%%

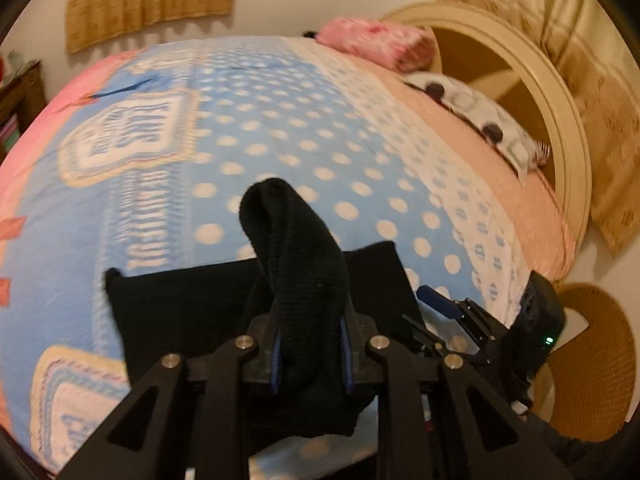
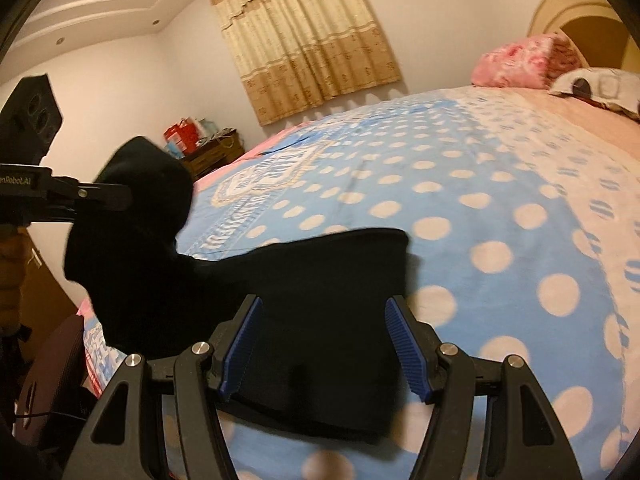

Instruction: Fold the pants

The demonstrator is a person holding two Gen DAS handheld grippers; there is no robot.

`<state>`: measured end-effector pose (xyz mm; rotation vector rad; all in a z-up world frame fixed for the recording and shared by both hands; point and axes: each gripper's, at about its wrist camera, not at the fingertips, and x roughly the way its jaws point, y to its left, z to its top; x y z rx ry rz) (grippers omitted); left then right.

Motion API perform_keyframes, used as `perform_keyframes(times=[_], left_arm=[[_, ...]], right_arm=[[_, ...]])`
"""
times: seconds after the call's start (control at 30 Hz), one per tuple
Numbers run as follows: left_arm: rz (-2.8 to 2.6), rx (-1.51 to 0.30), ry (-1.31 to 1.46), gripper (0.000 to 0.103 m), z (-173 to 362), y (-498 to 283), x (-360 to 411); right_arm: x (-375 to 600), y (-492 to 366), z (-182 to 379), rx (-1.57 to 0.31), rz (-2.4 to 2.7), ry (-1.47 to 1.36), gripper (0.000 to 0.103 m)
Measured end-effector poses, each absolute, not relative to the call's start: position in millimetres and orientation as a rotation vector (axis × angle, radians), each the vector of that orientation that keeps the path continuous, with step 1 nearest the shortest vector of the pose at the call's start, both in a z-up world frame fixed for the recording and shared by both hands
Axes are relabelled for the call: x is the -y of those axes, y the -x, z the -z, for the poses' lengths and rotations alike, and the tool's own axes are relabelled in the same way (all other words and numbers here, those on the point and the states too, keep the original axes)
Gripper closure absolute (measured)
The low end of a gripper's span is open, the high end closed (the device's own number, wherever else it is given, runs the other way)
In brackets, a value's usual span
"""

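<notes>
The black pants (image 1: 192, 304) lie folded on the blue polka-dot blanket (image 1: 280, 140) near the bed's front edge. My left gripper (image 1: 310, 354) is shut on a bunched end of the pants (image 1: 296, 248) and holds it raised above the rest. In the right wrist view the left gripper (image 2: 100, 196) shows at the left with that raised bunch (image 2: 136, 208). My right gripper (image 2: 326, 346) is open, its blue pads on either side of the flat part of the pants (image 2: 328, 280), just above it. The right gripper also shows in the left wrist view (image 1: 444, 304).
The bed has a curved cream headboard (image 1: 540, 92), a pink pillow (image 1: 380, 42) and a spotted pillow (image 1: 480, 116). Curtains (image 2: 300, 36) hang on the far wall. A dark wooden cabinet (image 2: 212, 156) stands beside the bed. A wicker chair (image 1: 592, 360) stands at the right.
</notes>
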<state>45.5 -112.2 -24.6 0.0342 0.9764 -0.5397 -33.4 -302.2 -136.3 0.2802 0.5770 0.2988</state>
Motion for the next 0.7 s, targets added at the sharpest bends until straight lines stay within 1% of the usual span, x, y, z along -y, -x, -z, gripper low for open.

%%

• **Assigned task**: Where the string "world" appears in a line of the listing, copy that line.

• **Solution**:
`<state>`: measured end-effector pose (xyz mm; rotation vector rad; all in a z-up world frame fixed for the recording and shared by both hands; point and axes: each gripper's, at about its wrist camera, not at the fingertips, and x roughly the way its jaws point, y to its left, z to its top; x y z rx ry rz) (grippers omitted); left then right.
Measured end-effector poses, each absolute, not relative to the call's start: position in millimetres and orientation as a rotation vector (axis × angle, radians), each the vector of that orientation that keeps the path continuous, with step 1 nearest the shortest vector of the pose at the call's start, both in a z-up world frame fixed for the recording and shared by both hands

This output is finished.